Wednesday, October 20, 2004

My Work

I work part-time at a place in Belmont writing reports on other people who fake illness or injury because they don't want to work.

The fundamental strangeness of my job hasn't come home to me yet. There are five other report writers there - some part-time, some full-time - and maybe one of the ways in which we protect ourselves from guilt is by not thinking too much about the job that we do. Quite simply, to do the job properly we must be prepared to intrude quite significantly on other people's lives.
We work with video and investigators reports. The investigators are instructed by insurance companies, lawyers, or businesses, to take out surveillance on certain people. They then go round to those people's houses, or somewhere else where they can be sure to get good footage of 'The Claimant', and capture minute details about the persons movement, demeanour, etc, on tape. It's usually very hard to tell for sure whether they are faking injury, or whether they really do need workers compensation. So we are required to be inherently suspicious.
The reports we write are monotonous - deliberately so. Phrases like,

'The Claimant moved his head to either side'
'The Claimant repeatedly tapped her chest with her left hand'
'There was no activity.'

Are common.
The office atmosphere is almost clinical. Most of the people are friendly and open, and the boss is generous, but it's as if we have to maintain the detached nature of our work in our personal relationships. Somehow I can't see this sort of work leading to any romance. Imagine the come-on lines:

'I love the way you move the little finger of your left hand repeatedly through your hair while tilting your head several times up and down.'

I mean, it just doesn't do it for me!

I made a bad joke at work yesterday. We were talking about bipolar disorder - presumably someone was claiming that as the illness. There was some banter about the nature of bipolar disorder - what was it? It sounded to me like schizophrenia. B., from the desk behind me, said, 'No, it's more like manic depression.'

'I want it!' I said. 'I want bipolar disorder!'
J., the editor, from the desk next to mine, said quietly, 'No you don't.'
Not hearing this, I went on: 'I want it. I want it all! I want the crazy highs! The devastating lows! The awful in-betweens!'
J. says, 'Shut up, Tim.'
Which was enough to stop me from going on.

Well, it was a bad joke. But I was also part serious. I'm very curious about mental disorder, to the extent that I wonder what it is like to experience these things. No, I don't really want to wish pain on myself, or anyone else. But to actively wish for that sort of illness - is it any worse than to passively sit and take out reports on people who fake 1illness for reasons of their own?
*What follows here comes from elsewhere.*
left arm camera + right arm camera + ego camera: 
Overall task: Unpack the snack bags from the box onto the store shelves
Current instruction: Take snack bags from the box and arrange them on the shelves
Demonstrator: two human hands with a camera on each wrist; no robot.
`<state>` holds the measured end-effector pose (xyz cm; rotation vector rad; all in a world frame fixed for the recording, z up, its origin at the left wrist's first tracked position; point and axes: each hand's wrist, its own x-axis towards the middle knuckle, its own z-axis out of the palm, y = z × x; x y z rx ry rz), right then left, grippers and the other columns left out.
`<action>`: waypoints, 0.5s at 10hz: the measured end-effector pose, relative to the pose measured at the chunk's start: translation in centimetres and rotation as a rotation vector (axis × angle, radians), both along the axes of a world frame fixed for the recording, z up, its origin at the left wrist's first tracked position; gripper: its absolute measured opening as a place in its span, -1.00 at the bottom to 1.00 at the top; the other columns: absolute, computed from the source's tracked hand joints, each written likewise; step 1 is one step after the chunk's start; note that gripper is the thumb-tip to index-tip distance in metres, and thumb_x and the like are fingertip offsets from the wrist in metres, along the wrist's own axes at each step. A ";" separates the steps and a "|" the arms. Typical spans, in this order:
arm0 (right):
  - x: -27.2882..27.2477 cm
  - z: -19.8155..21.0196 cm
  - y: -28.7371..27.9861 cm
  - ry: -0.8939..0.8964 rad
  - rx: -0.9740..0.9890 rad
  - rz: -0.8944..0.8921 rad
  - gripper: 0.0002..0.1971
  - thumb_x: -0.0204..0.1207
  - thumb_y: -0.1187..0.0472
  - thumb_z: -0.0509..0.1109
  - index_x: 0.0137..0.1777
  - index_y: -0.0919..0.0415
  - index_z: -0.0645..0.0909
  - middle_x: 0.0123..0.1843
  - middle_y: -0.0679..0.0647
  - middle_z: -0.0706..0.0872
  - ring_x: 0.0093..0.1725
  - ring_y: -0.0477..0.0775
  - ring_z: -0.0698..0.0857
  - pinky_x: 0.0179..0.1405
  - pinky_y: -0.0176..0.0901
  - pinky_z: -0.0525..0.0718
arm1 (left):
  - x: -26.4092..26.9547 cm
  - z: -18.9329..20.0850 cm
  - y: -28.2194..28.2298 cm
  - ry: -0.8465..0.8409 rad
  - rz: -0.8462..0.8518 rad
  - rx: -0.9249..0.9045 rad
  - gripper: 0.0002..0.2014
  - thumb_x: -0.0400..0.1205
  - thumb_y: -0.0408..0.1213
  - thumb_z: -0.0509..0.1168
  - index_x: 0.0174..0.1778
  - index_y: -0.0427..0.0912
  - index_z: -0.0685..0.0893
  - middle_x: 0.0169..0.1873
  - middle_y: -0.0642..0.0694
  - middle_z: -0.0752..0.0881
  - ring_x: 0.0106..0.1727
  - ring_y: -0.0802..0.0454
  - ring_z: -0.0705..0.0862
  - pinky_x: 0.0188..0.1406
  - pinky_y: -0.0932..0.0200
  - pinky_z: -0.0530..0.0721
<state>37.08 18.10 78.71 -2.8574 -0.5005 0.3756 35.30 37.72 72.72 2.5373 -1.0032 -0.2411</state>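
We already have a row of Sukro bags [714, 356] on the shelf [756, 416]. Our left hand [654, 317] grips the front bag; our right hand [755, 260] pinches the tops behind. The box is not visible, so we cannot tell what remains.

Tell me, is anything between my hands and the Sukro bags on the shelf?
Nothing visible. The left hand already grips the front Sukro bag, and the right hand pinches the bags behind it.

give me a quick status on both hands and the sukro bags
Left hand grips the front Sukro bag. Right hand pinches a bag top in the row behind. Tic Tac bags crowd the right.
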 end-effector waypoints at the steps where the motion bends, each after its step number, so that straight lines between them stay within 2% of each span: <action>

Maybe one of these days I'll have an ethical crisis with this job, similar to the ethical crisis I had when I decided I just had to get work. For the moment, I'm just happy to sit back, do work, and let the money come in.


Chas said...

Examples of manic-depression (bipolar 1 disorder, bipolar 2 is not as severe. Could be the other way around.):

- during a manic phase, one guy decided that he had the power of God and could drink Drain-O. He proceeded to prove to his mother that he could. Result: Hospital visit. (Interesting fact, he survived the drinking of the drain-O
- same guy, during a depressed phase stabbed his mother. Result: Hospital visit for mother and presumably another institution for guy.
- different guy, in manic, decides that he will quit his job and sell all worldly possessions, including the house he and his wife lived in, to finance his new venture: A device that allows gold fish to live forever. Result: Gold fish did not achieve immortality, man and wife get divorce, bankrupcy.

These are extreme examples of manic-depression, but even the less acute versions can be disruptive. I generally go up and down (as do we all), but I have had doses of extremes either way, and they aint fun. Well, the manic can be fun sometimes, especially when you are convinced you ACTUALLY have figured out how to save/take over the world. But when you come down again, that kind of behaviour can be quite embarrassing. Which is depressing. Which lasts for a while before you figure out how to get out of the rut you are in, get excited and so on. Trust me, it is much more fun when you are in control of yourself.

There is an easy way to get a mental disorder, though. Drug abuse. Works everytime.

Gempires said...

Maybe your editor is bipolar.

TimT said...

Chas - point taken. I really don't wish it on anyone, and certainly not myself.

Gem - I've always had a bit of a split personality myself - ie, the normal me that says dumb things, then the sensible me that realises what I've just said and regrets it.
I did wonder the same thing myself, though, about whether J. is bipolar.